FTA received several comments pertaining to useful life of rolling stock. One commenter suggested the useful life of a trolley should be the same as that of a bus, given they operate in the same environment. The Circular indicates that trolleys with combustion engines do have the same useful life as a bus of similar size. Trolleys that operate on overhead catenaries have a longer useful life as the propulsion system lasts longer than combustion engines. For rebuilt buses, FTA proposed the additional useful life be the remaining useful life at the time of rebuild plus four years. One commenter suggested the extension of useful life be based on the cost of repowering the vehicle, and two commenters suggested that FTA add a mileage option to the useful life, in addition to years. FTA declines to accept the first suggestion, and we have amended the Circular to include “or miles equivalent to four years.”
FTA specifically sought comment on whether the current useful life requirement for buses discourages the consideration of zero emission technology, and if so, what an appropriate useful life requirement for these vehicles should be and/or whether these requirements should change over time as the technology advances. One commenter suggested that FTA consider reassessing its useful life and spare ratio requirements for zero emission vehicles. One commenter suggested that a rigid useful life requirement prevents transit agencies from adopting new technologies when they are first introduced. The commenter suggested that a graduated useful life policy for new technologies would mean that manufacturers would commit to a certain durability, but recipients would have the option to upgrade prior to the end of the useful life of the vehicles they've acquired, as additional technologies become available. FTA did not receive information sufficient to determine another method of determining whether useful life for zero emission technology would be sufficient or appropriate and has retained the current language.
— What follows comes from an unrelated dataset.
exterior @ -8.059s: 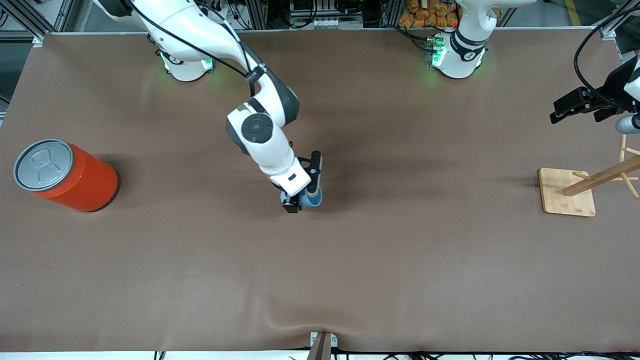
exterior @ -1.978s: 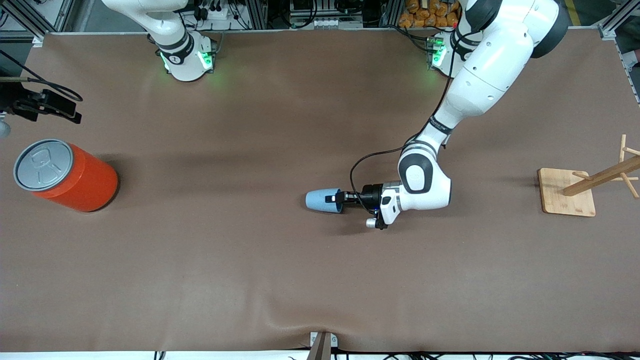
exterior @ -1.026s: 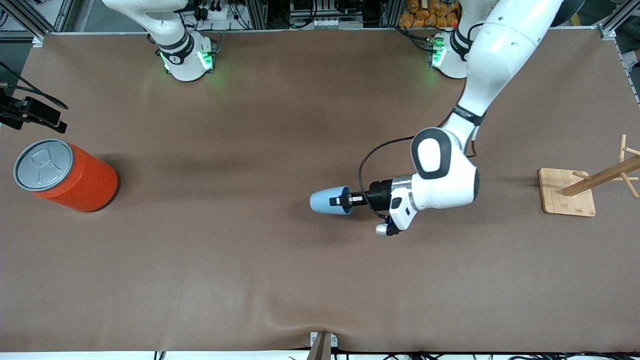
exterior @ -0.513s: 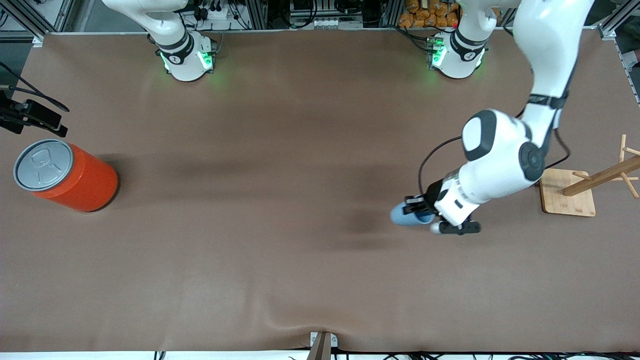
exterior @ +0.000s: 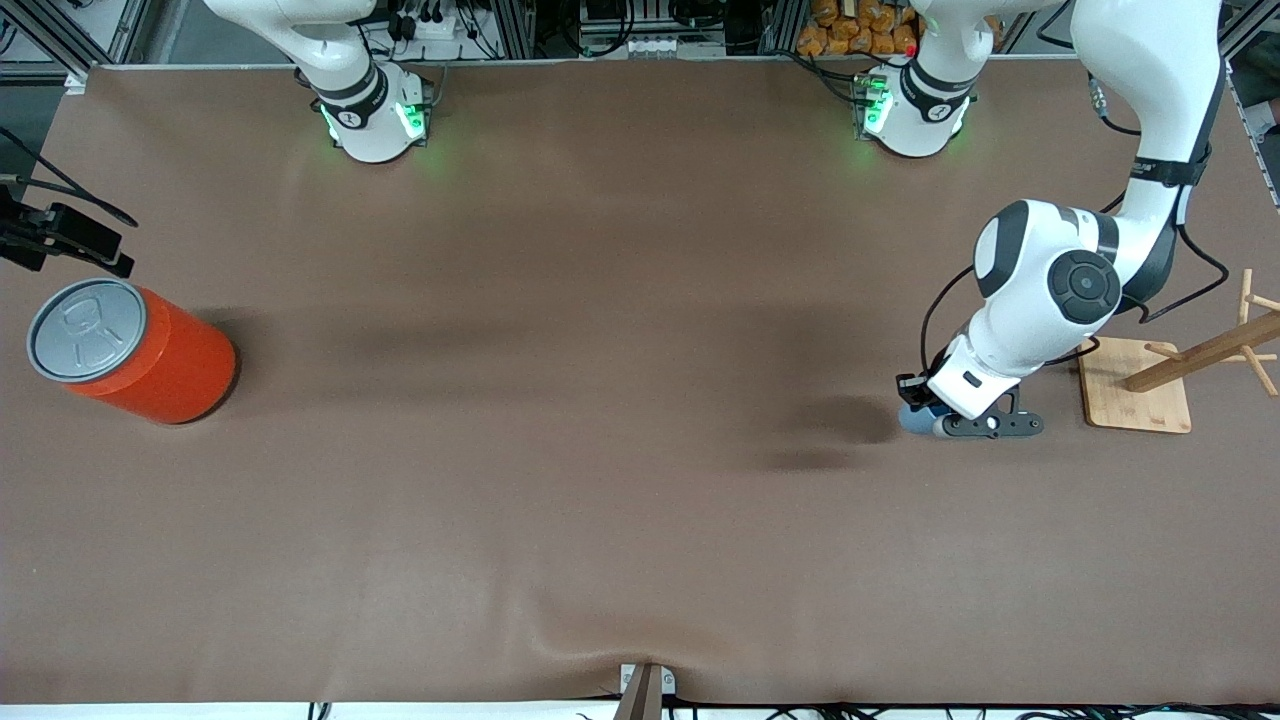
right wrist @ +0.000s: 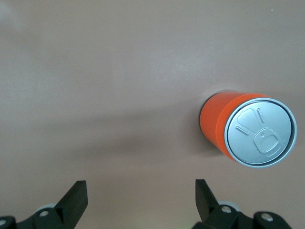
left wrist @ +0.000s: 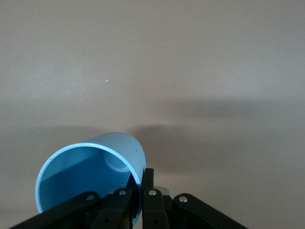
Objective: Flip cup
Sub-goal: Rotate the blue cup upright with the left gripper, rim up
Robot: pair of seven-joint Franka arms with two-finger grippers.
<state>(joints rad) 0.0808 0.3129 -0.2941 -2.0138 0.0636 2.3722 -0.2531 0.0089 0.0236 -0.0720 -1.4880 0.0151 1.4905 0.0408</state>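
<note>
The left gripper [left wrist: 141,191] pinches the rim of the light-blue cup [left wrist: 90,179] (nothing inside), held above the table [exterior: 600,500] just beside the wooden stand [exterior: 1135,385]. The right gripper [right wrist: 140,200], fingers spread, waits over the orange can [right wrist: 248,129], lid sealed.

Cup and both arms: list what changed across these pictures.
The right gripper let go of the cup and withdrew beside the orange can, open. The left gripper pinched the cup's rim and carried it toward the wooden stand. Can and stand stayed put.
</note>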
Several commenters addressed zero emission buses and spare ratio requirements. The proposed Circular added the introduction of zero emission vehicles as a reason that an agency would be permitted to maintain their contingency fleet. One commenter noted that at times, it has experienced up to 45 percent of the zero emission fleet out of commission due to mechanical issues, and a 20 percent spare ratio does not fill that gap. Some commenters suggested removing advanced technology vehicles from the spare ratio calculation. Another commenter suggested that, absent a spare ratio Start Printed Page 4458policy specifically for zero emission buses, FTA's proposal of permitting agencies to include vehicles that have met their useful life in their contingency fleet if the agency is adding zero emission vehicles into its fleet is a reasonable solution. Another commenter suggested that newer technology should not be considered for the spare ratio until the technology is at least five years old and the industry has an understanding of the durability of the technology. In response to these concerns as well as to a comment requesting additional information on contingency fleets, FTA has added language to clarify the use of vehicles held in a contingency fleet. In addition, FTA has retained language from the proposed Circular that permits an agency to seek a spare ratio deviation from FTA for no more than two (2) years.
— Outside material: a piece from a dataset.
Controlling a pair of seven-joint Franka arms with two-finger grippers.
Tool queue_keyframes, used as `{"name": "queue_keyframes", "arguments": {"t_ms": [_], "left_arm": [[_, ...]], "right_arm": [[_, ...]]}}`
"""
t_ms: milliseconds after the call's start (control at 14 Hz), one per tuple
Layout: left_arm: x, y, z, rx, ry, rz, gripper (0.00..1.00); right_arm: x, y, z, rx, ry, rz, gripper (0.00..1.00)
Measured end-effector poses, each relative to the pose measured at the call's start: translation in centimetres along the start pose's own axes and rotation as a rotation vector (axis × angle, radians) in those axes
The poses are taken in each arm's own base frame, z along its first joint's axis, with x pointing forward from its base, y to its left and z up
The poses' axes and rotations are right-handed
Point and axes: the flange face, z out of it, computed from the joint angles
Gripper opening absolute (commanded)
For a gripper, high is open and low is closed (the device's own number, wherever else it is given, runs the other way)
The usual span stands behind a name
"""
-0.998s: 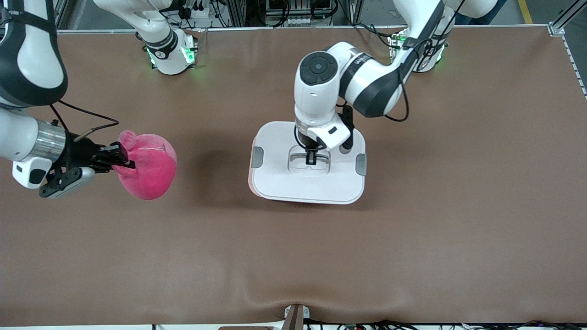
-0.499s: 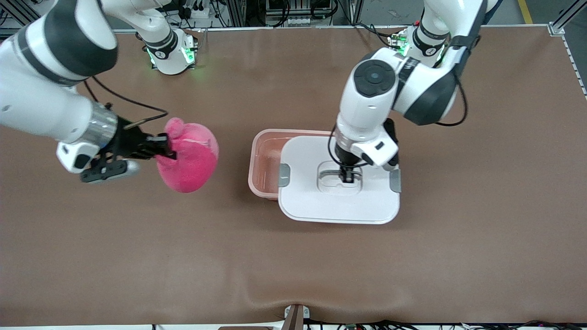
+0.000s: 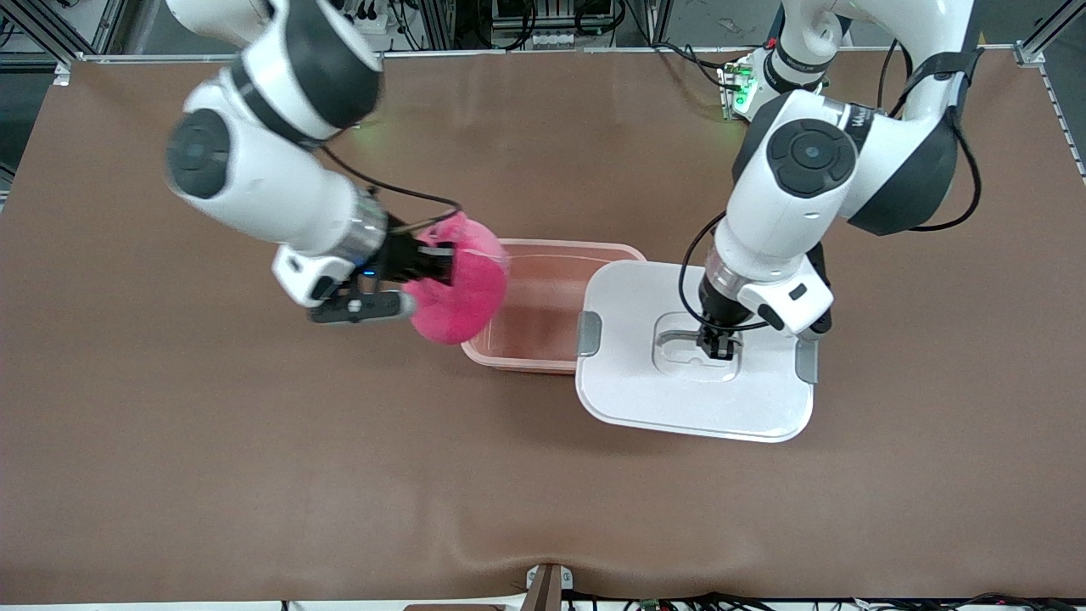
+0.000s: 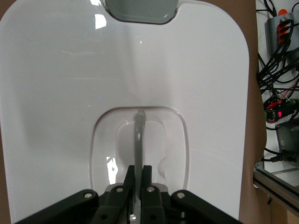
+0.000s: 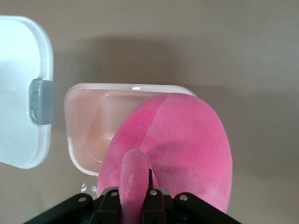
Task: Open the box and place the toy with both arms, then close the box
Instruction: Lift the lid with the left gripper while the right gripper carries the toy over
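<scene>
The translucent pink box base point(image 3: 543, 293) stands open on the table and also shows in the right wrist view point(image 5: 91, 126). My left gripper point(image 3: 717, 346) is shut on the grey handle point(image 4: 138, 140) of the white lid point(image 3: 645, 390), which it holds over the table beside the base, toward the left arm's end, overlapping the base's edge. My right gripper point(image 3: 437, 259) is shut on an ear point(image 5: 133, 179) of the hot-pink plush toy point(image 3: 462, 288), which hangs over the base's rim at the right arm's end. The toy's face is hidden.
The brown table mat point(image 3: 254, 475) spreads wide around the box. The arm bases point(image 3: 764, 81) stand along the table's edge farthest from the front camera. A small bracket point(image 3: 547, 585) sits at the nearest edge.
My left gripper has carried the lid farther toward the left arm's end, uncovering most of the base. My right gripper has brought the toy from over the bare mat to the base's rim.
</scene>
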Motion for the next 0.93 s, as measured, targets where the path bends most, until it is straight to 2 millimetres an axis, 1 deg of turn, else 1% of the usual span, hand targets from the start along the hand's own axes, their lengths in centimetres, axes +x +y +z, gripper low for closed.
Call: {"name": "queue_keyframes", "arguments": {"t_ms": [71, 143, 214, 356, 570, 641, 784, 927], "left_arm": [[0.8, 0.2, -0.3, -0.002, 0.001, 0.013, 0.00], [1.8, 0.4, -0.6, -0.005, 0.002, 0.017, 0.00], [2.7, 0.5, -0.8, -0.007, 0.002, 0.009, 0.00], [5.0, 1.0, -1.0, -0.006, -0.004, -0.022, 0.00], [9.1, 1.7, -0.8, 0.004, -0.036, -0.066, 0.00], [10.1, 1.8, -0.7, 0.007, -0.045, -0.072, 0.00], [10.9, 1.8, -0.1, 0.019, -0.046, -0.072, 0.00], [11.0, 1.6, 0.2, 0.027, -0.044, -0.063, 0.00]], "right_arm": [[-0.1, -1.3, 1.4, -0.002, -0.005, 0.000, 0.00], [-0.1, -2.1, 2.5, -0.006, -0.012, 0.000, 0.00], [0.0, -2.3, 3.2, -0.009, -0.017, -0.002, 0.00], [0.4, -2.4, 4.2, -0.014, -0.023, -0.001, 0.00], [1.0, -2.1, 5.8, -0.034, -0.015, -0.001, 0.00], [1.2, -2.1, 6.3, -0.035, -0.009, -0.001, 0.00], [1.3, -2.6, 7.8, -0.042, 0.002, -0.011, 0.00], [1.1, -3.1, 9.2, -0.062, 0.006, -0.028, 0.00]]}}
Similarly, some commenters requested the spare ratio be increased to 25 percent and increased proportionally for fleets with an average vehicle age exceeding 12 years or an average vehicle mileage greater than 500,000. There may be situations in which a recipient may want to seek a spare ratio deviation from FTA, or keep vehicles in a contingency fleet, and the final Circular provides guidance on these issues.
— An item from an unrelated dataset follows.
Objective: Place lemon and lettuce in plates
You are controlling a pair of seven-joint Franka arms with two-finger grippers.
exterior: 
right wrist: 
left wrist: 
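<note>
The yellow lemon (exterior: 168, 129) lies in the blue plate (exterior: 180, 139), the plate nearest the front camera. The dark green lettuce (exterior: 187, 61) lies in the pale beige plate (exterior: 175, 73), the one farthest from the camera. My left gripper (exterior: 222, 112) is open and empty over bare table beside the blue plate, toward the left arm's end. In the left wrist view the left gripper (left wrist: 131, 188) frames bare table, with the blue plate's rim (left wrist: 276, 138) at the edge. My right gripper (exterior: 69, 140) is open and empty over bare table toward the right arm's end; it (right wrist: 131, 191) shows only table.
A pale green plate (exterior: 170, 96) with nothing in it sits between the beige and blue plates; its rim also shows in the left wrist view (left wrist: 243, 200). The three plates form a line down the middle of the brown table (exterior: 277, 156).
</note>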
Several small operators had questions about spare ratio requirements for smaller fleets. The proposed Circular stated that the spare ratio requirement of 20 percent applies to recipients operating 50 or more fixed route buses in peak service, but was silent as to the ratio requirement for operators with fewer than 50 fixed route buses in peak service. FTA does not set a specific spare ratio for smaller operators, but expects the number of spare buses to be reasonable taking into account the number of vehicles and variety of vehicle types and sizes. We have added this information to the final Circular for clarity.
3. Remanufactured Vehicles
Almost every commenter to the docket commented on FTA's proposals related to remanufactured vehicles. Generally, commenters objected to FTA including this information in a Circular; asserted that remanufactured vehicles should not be subject to bus testing, useful life, and other requirements that apply to new vehicles; and asserted that remanufactured vehicles have already undergone testing, proven reliable over the years, and have provided value, particularly to smaller transit providers. Commenters asserted that FTA's efforts to define the remanufacturing process limits the manufacturer's ability to control the cost of the remanufacturing process, and that requiring remanufactured vehicles to comply with new bus requirements would diminish the cost and time savings in the remanufacturing process, and likely eliminate remanufactured buses as a viable option.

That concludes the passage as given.